Les manifestants ont voulu que les secteurs du transport, de la santé et de l’éducations soient prioritaires, mais en annulant un concert de musique. Poussée par une idéologies obscurantistes, les concerts de musique ont été annulés l’un après l’autre, puisque ces islamistes sont les ennemis de l’art et de la culture.
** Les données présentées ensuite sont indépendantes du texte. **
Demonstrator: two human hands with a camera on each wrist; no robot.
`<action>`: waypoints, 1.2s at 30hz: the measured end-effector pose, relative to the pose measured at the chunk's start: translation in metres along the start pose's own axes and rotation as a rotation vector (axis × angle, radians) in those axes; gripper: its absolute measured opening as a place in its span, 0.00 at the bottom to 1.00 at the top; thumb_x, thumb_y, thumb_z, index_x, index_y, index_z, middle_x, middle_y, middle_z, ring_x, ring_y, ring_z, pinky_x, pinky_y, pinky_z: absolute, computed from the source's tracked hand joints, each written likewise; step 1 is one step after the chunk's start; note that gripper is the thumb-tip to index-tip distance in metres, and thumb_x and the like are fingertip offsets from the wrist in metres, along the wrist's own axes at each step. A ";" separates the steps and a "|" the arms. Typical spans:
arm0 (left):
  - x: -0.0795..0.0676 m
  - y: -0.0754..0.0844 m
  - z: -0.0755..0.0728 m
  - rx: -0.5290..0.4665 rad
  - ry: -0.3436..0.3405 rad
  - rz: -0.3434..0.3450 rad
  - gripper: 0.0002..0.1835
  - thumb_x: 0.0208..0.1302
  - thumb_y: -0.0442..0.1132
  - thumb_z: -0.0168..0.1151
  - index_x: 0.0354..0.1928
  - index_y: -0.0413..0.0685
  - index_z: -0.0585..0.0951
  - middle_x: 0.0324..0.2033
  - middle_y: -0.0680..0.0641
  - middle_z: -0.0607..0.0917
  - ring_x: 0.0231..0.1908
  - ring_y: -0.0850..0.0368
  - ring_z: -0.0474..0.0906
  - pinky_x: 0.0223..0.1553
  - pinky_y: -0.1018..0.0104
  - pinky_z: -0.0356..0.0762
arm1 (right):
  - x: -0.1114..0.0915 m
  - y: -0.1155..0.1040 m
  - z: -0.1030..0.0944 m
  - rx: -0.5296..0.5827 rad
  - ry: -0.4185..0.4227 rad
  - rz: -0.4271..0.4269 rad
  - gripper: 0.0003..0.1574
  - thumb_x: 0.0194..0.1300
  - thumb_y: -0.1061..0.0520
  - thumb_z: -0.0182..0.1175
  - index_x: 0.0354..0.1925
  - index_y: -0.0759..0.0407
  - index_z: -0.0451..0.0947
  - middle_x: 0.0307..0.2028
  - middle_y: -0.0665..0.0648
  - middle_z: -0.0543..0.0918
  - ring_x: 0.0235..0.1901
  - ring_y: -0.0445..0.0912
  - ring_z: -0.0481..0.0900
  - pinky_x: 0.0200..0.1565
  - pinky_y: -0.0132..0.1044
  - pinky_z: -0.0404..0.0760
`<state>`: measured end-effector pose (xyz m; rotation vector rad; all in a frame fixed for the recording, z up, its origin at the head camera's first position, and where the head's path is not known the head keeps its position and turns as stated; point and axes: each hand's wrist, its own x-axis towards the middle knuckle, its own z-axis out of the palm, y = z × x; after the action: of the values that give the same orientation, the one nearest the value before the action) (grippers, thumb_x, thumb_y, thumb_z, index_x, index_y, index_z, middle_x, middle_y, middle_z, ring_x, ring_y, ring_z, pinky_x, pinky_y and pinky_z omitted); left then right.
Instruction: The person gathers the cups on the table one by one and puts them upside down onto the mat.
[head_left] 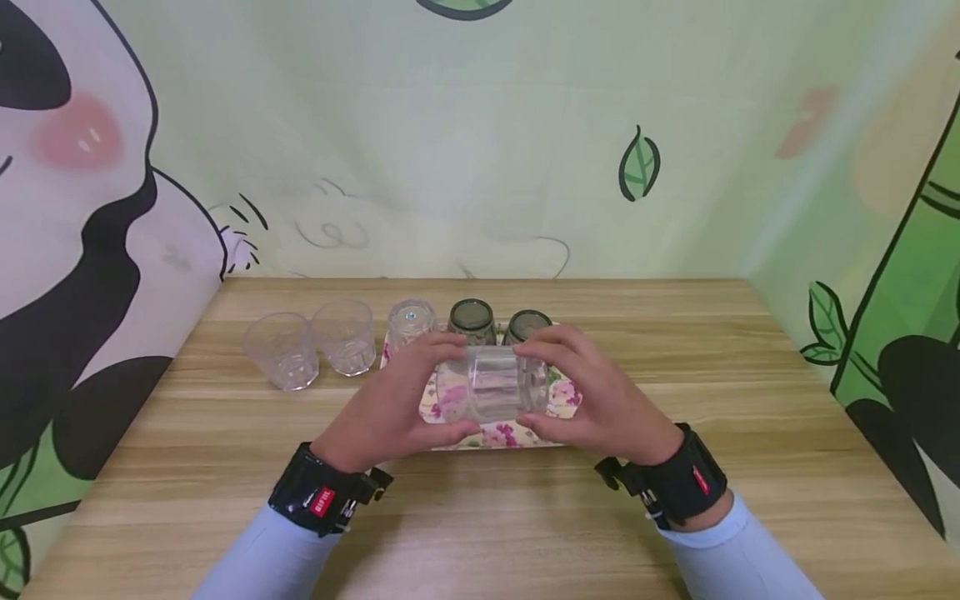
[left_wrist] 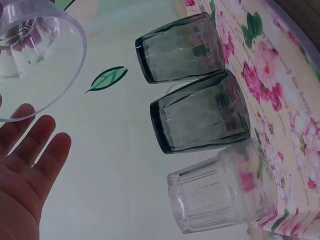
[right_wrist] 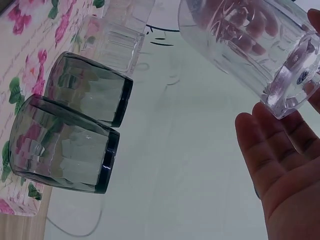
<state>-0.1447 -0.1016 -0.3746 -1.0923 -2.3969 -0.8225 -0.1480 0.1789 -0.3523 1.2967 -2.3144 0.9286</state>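
A clear drinking glass [head_left: 495, 387] lies on its side between my two hands, held up over the flowered tray [head_left: 495, 436]. Its wide rim faces left and its thick base faces right. My left hand [head_left: 390, 408] grips the rim end between thumb and fingers. At the base end, my right hand [head_left: 600, 404] holds it the same way. Behind it, upside down on the tray, stand a clear glass [head_left: 411, 323] and two smoky grey glasses, one in the middle [head_left: 472, 317] and one to the right [head_left: 528, 323], partly hidden by my right hand.
Two more clear glasses stand upright on the wooden table [head_left: 480, 525], left of the tray: one farther left [head_left: 288, 358], the other [head_left: 347, 337] beside it. A printed cloth wall [head_left: 480, 167] rises right behind the table's back edge.
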 end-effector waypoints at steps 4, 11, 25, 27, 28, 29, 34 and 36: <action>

Les places réservées à accueillir les concerts de musiques ont été changées en des « Mosquées Open Air » où a eu lieu de grande prières collectives afin de réclamer à l’Etat de s’occuper des priorités de la population locale.

Ironique, la priorité de ces islamistes n’est en aucun cas sociale mais plutôt une impulsion religieuse pour mettre fin aux festivités culturelles, que ce soit de la musique, de la peinture, de la danse, ou toutes autres formes d’arts, ces activités sont illicites et pervertissent les esprits et éloignent les croyants du ‘’Droit chemin’’.

D’un autre côté, les autorités ont cédé à ces demandes absurdes d’annuler un concert de musique uniquement parce que ces personnes ne veulent pas savourer les sons des guitares et les chants captivants de la voix humaine.

Une impression de déjà-vu : Dans les années 1990, les vampires du F.I.S (Front Islamique du Salut) ont fermé les salles de cinéma, car elles n’étaient pas conformes à leur manière de voir le septième art. Des années plus tard, ce qui avait suivi était un génocide au nom d’Allah.

Tous les artistes et hommes de culture doivent s’unir pour mettre fin à ces dérapages vagabonds, et mettre fin au projet de voyouterie islamiste, qui exclut toutes les personnes qui ne suivent pas sa lignée.

N’oublions pas cette phrase : "Un peuple sans culture est un peuple voué à disparaitre."